** Action item **
Print every line of the material exactly.

[Start of Attachment]

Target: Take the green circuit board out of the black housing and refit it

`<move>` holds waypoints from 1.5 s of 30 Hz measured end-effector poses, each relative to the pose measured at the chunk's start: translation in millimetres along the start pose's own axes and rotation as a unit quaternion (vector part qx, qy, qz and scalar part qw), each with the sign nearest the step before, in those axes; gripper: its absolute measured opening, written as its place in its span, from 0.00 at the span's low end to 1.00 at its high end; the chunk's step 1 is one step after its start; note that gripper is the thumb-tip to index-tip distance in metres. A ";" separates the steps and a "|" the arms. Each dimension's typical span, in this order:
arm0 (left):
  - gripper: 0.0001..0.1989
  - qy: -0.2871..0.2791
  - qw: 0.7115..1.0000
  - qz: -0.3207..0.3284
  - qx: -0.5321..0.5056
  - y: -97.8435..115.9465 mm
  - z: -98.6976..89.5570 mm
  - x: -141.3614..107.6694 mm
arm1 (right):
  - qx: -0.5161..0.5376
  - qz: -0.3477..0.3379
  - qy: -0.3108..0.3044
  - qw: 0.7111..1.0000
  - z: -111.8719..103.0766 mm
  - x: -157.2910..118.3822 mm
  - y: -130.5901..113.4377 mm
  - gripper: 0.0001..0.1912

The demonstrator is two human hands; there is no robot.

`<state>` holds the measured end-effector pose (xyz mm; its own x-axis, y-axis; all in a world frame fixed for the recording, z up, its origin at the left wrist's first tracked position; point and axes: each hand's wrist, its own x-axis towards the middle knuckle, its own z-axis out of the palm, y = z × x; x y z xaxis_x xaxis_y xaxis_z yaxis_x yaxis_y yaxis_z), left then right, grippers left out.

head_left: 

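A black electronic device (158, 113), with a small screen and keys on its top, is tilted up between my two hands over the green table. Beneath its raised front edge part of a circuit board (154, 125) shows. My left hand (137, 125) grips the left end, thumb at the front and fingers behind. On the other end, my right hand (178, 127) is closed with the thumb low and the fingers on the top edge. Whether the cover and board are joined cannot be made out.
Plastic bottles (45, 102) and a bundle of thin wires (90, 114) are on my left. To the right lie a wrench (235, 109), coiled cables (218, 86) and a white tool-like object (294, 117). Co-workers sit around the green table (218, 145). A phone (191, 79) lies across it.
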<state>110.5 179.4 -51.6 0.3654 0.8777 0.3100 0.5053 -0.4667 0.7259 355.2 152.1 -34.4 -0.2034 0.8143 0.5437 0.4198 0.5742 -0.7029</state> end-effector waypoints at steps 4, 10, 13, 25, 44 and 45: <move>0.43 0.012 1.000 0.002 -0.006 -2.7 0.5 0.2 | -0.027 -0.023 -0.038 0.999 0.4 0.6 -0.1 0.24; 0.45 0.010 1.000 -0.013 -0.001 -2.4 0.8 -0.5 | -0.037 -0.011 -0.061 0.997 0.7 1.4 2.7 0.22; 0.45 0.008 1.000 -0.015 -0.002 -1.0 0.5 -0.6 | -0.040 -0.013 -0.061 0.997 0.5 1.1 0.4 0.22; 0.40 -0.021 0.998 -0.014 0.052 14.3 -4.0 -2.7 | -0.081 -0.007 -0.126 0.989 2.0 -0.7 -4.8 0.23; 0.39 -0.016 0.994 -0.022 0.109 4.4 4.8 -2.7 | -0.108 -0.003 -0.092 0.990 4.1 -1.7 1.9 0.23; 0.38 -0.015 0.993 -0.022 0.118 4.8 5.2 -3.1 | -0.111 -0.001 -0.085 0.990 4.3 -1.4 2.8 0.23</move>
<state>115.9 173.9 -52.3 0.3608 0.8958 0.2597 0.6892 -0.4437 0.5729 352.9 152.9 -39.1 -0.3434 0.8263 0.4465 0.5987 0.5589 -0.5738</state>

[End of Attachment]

** Answer to the exercise **
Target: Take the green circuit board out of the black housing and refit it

`<move>` holds waypoints from 1.5 s of 30 Hz measured end-effector poses, each relative to the pose measured at the chunk's start: translation in millimetres along the start pose's own axes and rotation as a unit quaternion (vector part qx, qy, qz and scalar part qw), each with the sign nearest the step before, in those axes; gripper: its absolute measured opening, written as its place in its span, from 0.00 at the span's low end to 1.00 at its high end; the chunk's step 1 is one step after its start; note that gripper is the thumb-tip to index-tip distance in metres. A ";" separates the steps and a "|" the arms. Each dimension's typical span, in this order:
arm0 (left):
  - gripper: 0.0001..0.1989
  - qy: -0.2871..0.2791
  - qw: 0.7115..1.0000
  - qz: -0.3207..0.3284
  - qx: -0.5321..0.5056
  - y: -97.8435..115.9465 mm
  - z: -98.6976..89.5570 mm
  - x: -141.3614..107.6694 mm
arm1 (right):
  - qx: -0.5161..0.5376
  - qz: -0.3477..0.3379
  - qy: -0.3108..0.3044
  - qw: 0.7111..1.0000
  - z: -111.8719..103.0766 mm
  - x: -157.2910..118.3822 mm
  - y: -130.5901..113.4377 mm
  - gripper: 0.0001..0.1912

The demonstrator is two human hands; there is no robot.

`<state>` holds the measured end-effector pose (xyz mm; its own x-axis, y-axis; all in a world frame fixed for the recording, z up, its origin at the left wrist's first tracked position; point and axes: each hand's wrist, its own x-axis towards the middle knuckle, its own z-axis out of the palm, y = z × x; x y z xaxis_x xaxis_y xaxis_z yaxis_x yaxis_y yaxis_z), left then right, grippers left out.

head_left: 

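A black electronic device (158, 113), with a small screen and keys on its top, is tilted up between my two hands over the green table. Beneath its raised front edge part of a circuit board (154, 125) shows. My left hand (137, 125) grips the left end, thumb at the front and fingers behind. On the other end, my right hand (178, 127) is closed with the thumb low and the fingers on the top edge. Whether the cover and board are joined cannot be made out.
Plastic bottles (45, 102) and a bundle of thin wires (90, 114) are on my left. To the right lie a wrench (235, 109), coiled cables (218, 86) and a white tool-like object (294, 117). Co-workers sit around the green table (218, 145). A phone (191, 79) lies across it.
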<state>110.5 179.4 -51.6 0.3654 0.8777 0.3100 0.5053 -0.4667 0.7259 355.2 152.1 -34.4 -0.2034 0.8143 0.5437 0.4198 0.5742 -0.7029</state> end-effector waypoints at steps 4, 10, 13, 25, 44 and 45: <move>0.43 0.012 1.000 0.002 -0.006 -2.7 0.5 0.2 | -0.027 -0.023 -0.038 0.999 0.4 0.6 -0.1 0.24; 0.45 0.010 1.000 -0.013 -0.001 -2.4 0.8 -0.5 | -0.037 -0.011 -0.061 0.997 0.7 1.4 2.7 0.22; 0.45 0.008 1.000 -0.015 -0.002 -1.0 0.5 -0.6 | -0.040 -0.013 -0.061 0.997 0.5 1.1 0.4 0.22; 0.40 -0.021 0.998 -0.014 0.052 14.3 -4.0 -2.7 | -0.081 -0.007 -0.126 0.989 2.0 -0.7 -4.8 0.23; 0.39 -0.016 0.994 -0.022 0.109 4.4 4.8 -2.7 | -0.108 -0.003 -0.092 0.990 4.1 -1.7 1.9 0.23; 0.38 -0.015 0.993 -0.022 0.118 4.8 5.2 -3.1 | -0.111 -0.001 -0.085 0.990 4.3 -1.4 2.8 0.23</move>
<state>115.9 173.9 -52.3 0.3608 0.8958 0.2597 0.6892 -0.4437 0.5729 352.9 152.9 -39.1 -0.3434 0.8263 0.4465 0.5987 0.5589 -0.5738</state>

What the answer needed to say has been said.